## PROBLEM REQUIREMENTS
Reproduce the listing in its entirety. Do not reproduce the pictures.

## SOURCE DATA
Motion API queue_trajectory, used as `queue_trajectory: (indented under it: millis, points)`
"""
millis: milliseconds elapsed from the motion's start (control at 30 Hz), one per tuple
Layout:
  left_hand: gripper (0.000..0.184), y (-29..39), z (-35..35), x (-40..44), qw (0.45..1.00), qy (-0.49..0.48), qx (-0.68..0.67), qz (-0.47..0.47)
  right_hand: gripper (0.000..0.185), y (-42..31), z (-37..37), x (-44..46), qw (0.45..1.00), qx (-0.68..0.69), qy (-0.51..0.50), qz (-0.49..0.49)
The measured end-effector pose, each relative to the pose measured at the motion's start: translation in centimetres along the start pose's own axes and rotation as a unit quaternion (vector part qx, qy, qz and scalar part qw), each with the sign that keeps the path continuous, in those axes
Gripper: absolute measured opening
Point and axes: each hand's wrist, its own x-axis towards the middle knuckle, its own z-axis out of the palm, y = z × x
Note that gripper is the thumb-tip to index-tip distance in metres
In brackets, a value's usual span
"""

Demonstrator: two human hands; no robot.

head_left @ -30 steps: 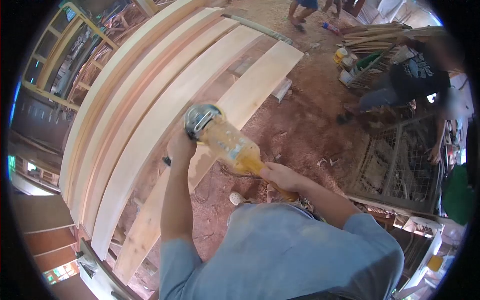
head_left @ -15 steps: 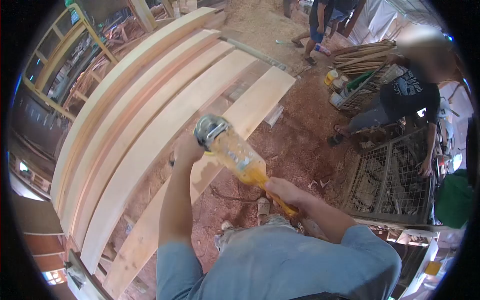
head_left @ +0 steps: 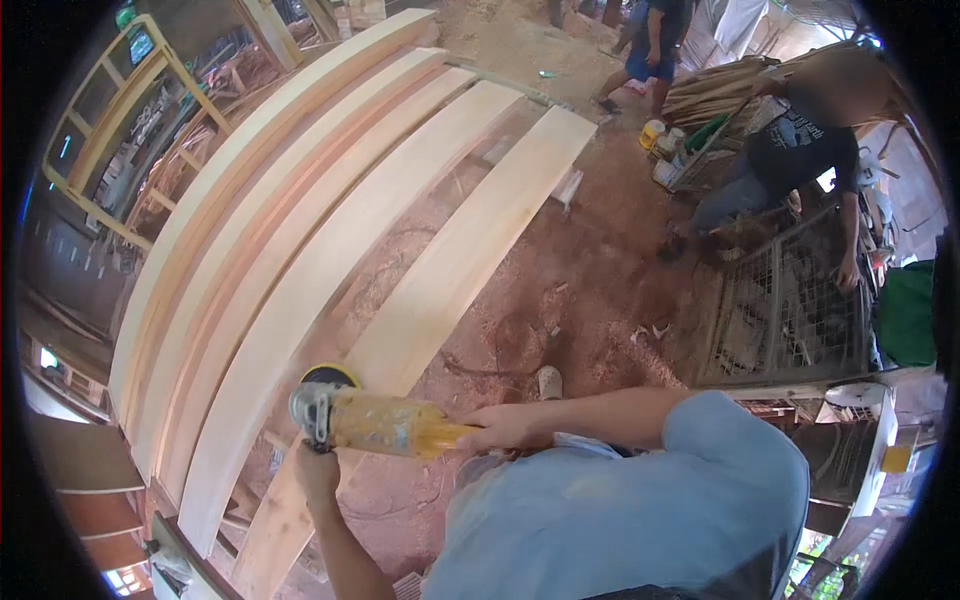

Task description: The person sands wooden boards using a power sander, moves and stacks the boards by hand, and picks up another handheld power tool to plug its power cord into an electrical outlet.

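Yellow casing on the power tool (head_left: 385,422), scuffed and dusty, and it's sitting noticeably lower and further left than half a second ago, swung from a diagonal to nearly level across the view. Left hand (head_left: 317,472) has moved down with it and is wrapped round the side of the silvery metal head (head_left: 312,405), while the right hand (head_left: 492,427) is closed on the narrow rear end, so both hands are clamped on the tool, apart from each other. Round dark pad (head_left: 345,373) with a yellow rim now shows past the head, by the left edge of the nearest board (head_left: 465,260). Can't tell if it's actually touching the wood. That board is pale, flat and smooth looking, with knots down its lower end, and the tool crosses over that lower stretch. Next board (head_left: 300,290) over is pale too, with a long gap between the two, and the rest of the row looks bowed. Right of the near board there's a wide stretch of reddish, shaving-strewn floor (head_left: 590,280) running to a wire mesh panel (head_left: 800,300), so that side has room. Another person (head_left: 800,145) is by the panel, well apart from the tool.
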Motion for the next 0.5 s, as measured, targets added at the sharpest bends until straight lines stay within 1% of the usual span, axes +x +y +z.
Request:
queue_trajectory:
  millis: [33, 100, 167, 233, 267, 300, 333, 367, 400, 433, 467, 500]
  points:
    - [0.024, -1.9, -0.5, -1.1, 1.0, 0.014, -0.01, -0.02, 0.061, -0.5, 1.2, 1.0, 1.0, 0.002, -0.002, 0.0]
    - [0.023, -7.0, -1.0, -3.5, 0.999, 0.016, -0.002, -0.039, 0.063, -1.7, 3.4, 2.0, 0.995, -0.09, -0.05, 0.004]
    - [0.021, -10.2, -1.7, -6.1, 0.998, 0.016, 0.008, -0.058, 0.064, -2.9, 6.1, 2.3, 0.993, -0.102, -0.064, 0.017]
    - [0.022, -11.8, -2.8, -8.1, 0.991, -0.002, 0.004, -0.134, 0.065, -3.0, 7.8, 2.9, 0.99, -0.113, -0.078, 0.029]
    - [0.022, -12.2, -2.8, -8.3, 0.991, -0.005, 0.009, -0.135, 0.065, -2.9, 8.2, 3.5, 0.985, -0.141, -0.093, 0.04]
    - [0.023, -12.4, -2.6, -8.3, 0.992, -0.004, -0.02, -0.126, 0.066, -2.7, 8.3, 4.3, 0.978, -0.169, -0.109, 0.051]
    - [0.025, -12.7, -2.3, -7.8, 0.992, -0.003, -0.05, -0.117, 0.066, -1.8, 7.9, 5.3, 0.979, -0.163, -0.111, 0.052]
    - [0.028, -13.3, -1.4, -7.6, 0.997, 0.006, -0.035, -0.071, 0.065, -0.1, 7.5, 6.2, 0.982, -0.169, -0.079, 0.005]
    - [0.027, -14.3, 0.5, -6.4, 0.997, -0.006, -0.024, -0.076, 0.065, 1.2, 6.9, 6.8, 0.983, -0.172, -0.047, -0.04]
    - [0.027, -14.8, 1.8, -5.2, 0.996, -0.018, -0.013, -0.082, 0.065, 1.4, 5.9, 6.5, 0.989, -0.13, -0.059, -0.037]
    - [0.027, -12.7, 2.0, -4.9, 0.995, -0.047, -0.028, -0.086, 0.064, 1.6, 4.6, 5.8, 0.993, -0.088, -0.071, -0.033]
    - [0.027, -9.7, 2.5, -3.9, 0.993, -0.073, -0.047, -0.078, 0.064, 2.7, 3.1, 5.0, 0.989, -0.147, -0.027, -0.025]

## SOLVED EXERCISE
Motion API queue_trajectory, used as `queue_trajectory: (indented under it: millis, points)`
"""
millis: milliseconds elapsed from the motion's start (control at 30 Hz), one per tuple
Layout:
  left_hand: gripper (0.000..0.184), y (-29..39), z (-35..35), x (-40..44), qw (0.45..1.00), qy (-0.49..0.48), qx (-0.68..0.67), qz (-0.47..0.47)
  right_hand: gripper (0.000..0.185), y (-42..31), z (-37..37), x (-44..46), qw (0.45..1.00), qx (-0.68..0.69), qy (-0.51..0.50), qz (-0.49..0.49)
The measured end-effector pose, each relative to the pose measured at the motion's start: translation in centimetres along the start pose's own axes and rotation as a unit quaternion (vector part qx, qy, qz and scalar part qw), each with the sign that keeps the path continuous, in those axes
Gripper: absolute measured opening
Point and axes: each hand's wrist, its own x-axis towards the middle knuckle, its own z-axis out of the palm, y = z × x
Note that gripper is the thumb-tip to index-tip distance in metres
In brackets, a value's usual span
"""

Demonstrator: two human hands; no robot.

head_left @ -30 steps: 
head_left @ -15 steps: 
head_left @ +0 steps: 

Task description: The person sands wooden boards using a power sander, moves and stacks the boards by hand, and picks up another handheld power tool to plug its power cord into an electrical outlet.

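Yellow casing on the power tool (head_left: 385,422), scuffed and dusty, and it's sitting noticeably lower and further left than half a second ago, swung from a diagonal to nearly level across the view. Left hand (head_left: 317,472) has moved down with it and is wrapped round the side of the silvery metal head (head_left: 312,405), while the right hand (head_left: 492,427) is closed on the narrow rear end, so both hands are clamped on the tool, apart from each other. Round dark pad (head_left: 345,373) with a yellow rim now shows past the head, by the left edge of the nearest board (head_left: 465,260). Can't tell if it's actually touching the wood. That board is pale, flat and smooth looking, with knots down its lower end, and the tool crosses over that lower stretch. Next board (head_left: 300,290) over is pale too, with a long gap between the two, and the rest of the row looks bowed. Right of the near board there's a wide stretch of reddish, shaving-strewn floor (head_left: 590,280) running to a wire mesh panel (head_left: 800,300), so that side has room. Another person (head_left: 800,145) is by the panel, well apart from the tool.
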Motion for the next 0.5 s, as measured, targets added at the sharpest bends until straight lines stay within 1% of the usual span, axes +x +y +z.
Request:
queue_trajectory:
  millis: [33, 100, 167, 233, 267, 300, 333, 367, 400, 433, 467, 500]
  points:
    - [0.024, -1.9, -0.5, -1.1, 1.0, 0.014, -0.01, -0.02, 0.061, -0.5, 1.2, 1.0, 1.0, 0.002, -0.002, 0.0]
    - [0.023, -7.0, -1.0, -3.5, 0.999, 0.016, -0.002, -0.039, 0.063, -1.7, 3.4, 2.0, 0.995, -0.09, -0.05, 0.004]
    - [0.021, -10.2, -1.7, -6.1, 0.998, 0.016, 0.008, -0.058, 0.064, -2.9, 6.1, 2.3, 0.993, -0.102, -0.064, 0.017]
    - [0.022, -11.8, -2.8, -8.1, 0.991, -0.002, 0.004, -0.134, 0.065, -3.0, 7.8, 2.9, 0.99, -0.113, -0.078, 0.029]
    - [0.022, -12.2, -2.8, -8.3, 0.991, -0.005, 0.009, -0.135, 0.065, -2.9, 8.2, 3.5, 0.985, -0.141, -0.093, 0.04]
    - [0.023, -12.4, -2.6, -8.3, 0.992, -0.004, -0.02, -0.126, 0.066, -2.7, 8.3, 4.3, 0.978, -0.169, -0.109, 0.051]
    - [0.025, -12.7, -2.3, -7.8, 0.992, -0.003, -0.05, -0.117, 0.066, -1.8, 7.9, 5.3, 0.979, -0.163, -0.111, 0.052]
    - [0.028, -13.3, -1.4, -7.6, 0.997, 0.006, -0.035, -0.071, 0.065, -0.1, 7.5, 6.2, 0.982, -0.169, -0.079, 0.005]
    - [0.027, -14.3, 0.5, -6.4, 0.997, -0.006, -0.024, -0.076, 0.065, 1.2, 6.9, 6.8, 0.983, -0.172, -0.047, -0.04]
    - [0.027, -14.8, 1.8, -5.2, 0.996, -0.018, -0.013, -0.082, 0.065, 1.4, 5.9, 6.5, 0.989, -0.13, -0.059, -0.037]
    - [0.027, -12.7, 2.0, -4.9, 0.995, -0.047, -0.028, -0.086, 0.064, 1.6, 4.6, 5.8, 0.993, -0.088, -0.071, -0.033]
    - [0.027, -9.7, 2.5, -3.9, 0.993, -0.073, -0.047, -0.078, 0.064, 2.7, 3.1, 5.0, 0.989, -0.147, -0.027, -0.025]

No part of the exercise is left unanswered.